I'm enjoying being able to sleep at will while I can. By this fall, you'll see a tour crazed version of me around here, and on the video feeds. I'm fine that way, just no middle ground, either wired to the hilt or asleep on my feet with my eyes still open - depends how close to show time it is.

Yes I take melatonin to help compensate for jet lag but, two dates and nine hours changed in the space of what should be 24 hours, nothing helps that much.
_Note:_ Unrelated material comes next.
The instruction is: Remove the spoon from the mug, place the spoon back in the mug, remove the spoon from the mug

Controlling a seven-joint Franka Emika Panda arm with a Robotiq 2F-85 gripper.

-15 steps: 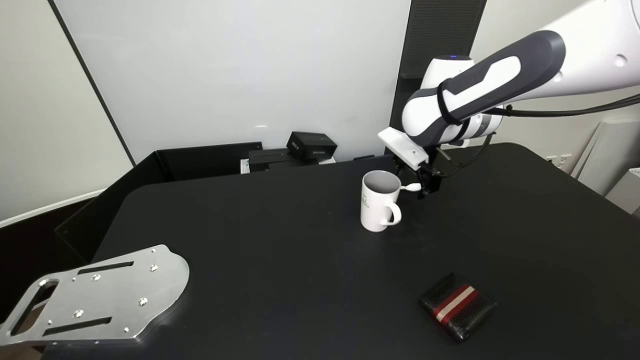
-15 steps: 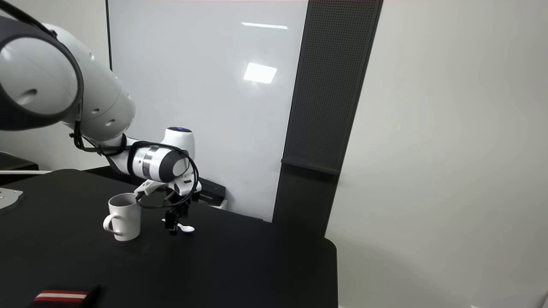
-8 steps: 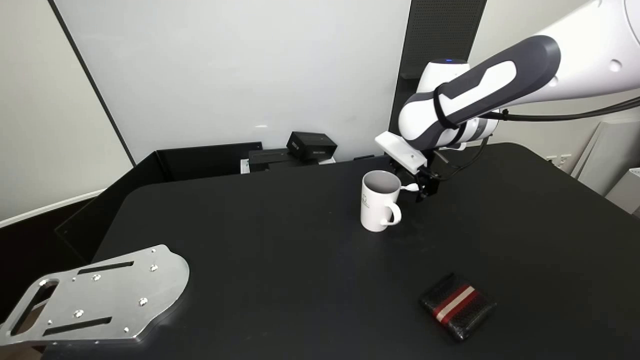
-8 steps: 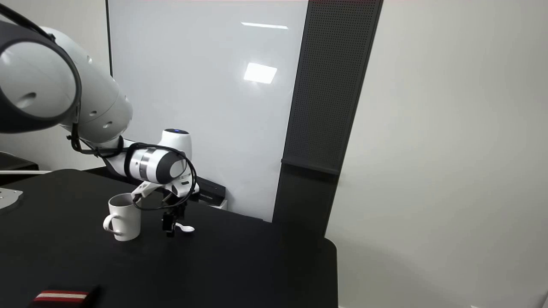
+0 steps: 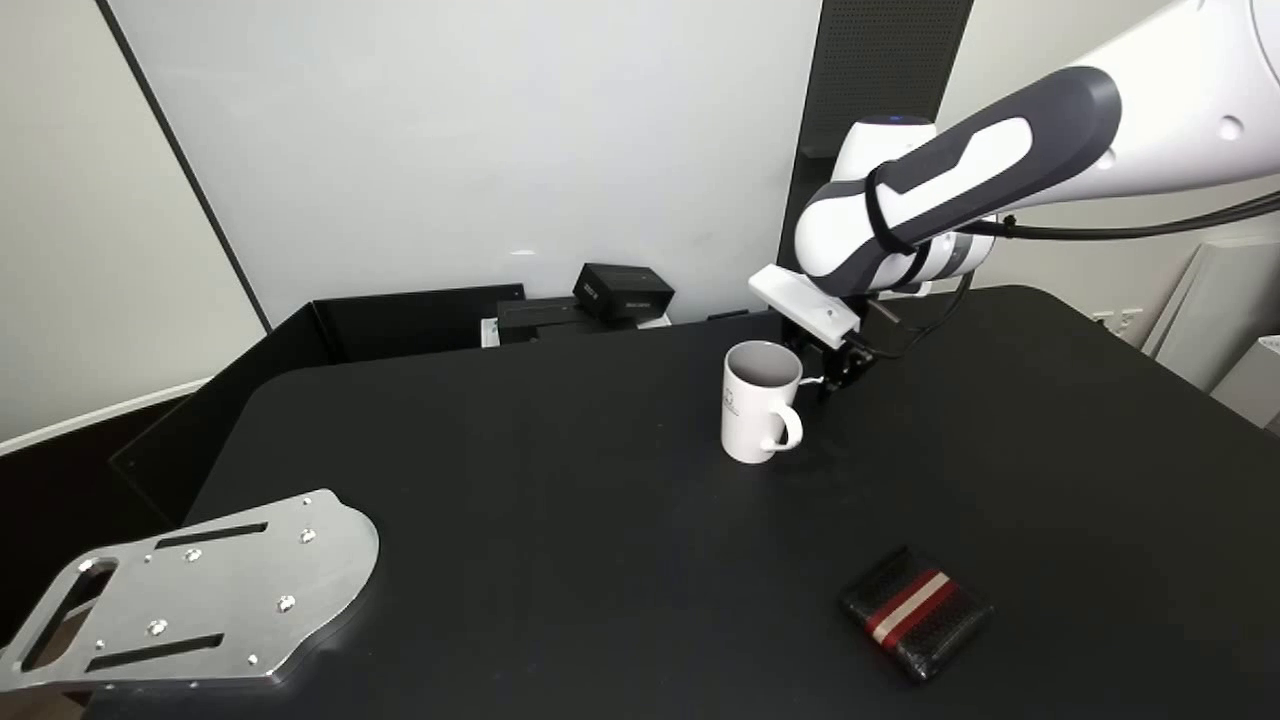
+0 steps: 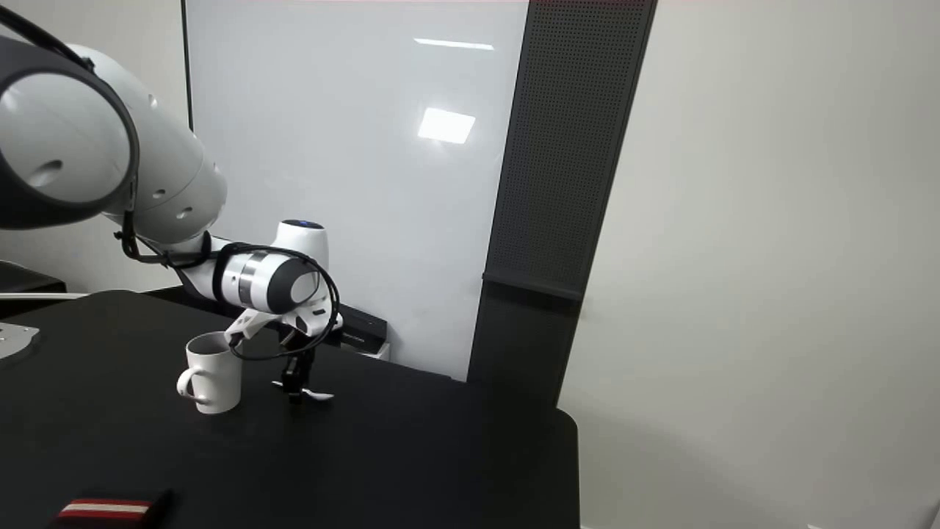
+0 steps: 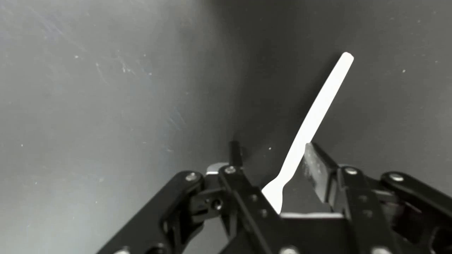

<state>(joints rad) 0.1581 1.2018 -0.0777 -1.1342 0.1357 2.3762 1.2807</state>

The hop across the pond and onto GMT, no big deal but, Japan, then the UK 36 hours later - oof.
 
I find that I have no difficulty getting to sleep, I think because I have a set routine at night that I stick to - and if for some reason I break the routine, I find it hard to sleep. I often wake up at odd times during the night, or early in the morning. If I don't black out the windows, the morning sun will wake me up. I sleep a lot better in winter, under my heavy thick winter duvet. For me, the worse thing is being woken by an alarm clock, or being woken while in REM. I feel tired the whole day when that happens. It normally takes at least an hour in the morning before I feel ready to face the world, until that happens, I don't want to talk to anyone.
 
One thing that contributes to my difficulty in rousing in the morning is my dreams. I have very long, highly detailed, and realistic dreams, and the effect the most realistic have on me can last days. By realistic, I mean they are very much like real life, nothing particularly crazy or wild happens, but it is as if I am leading a second life while asleep, and often it is better than my real life.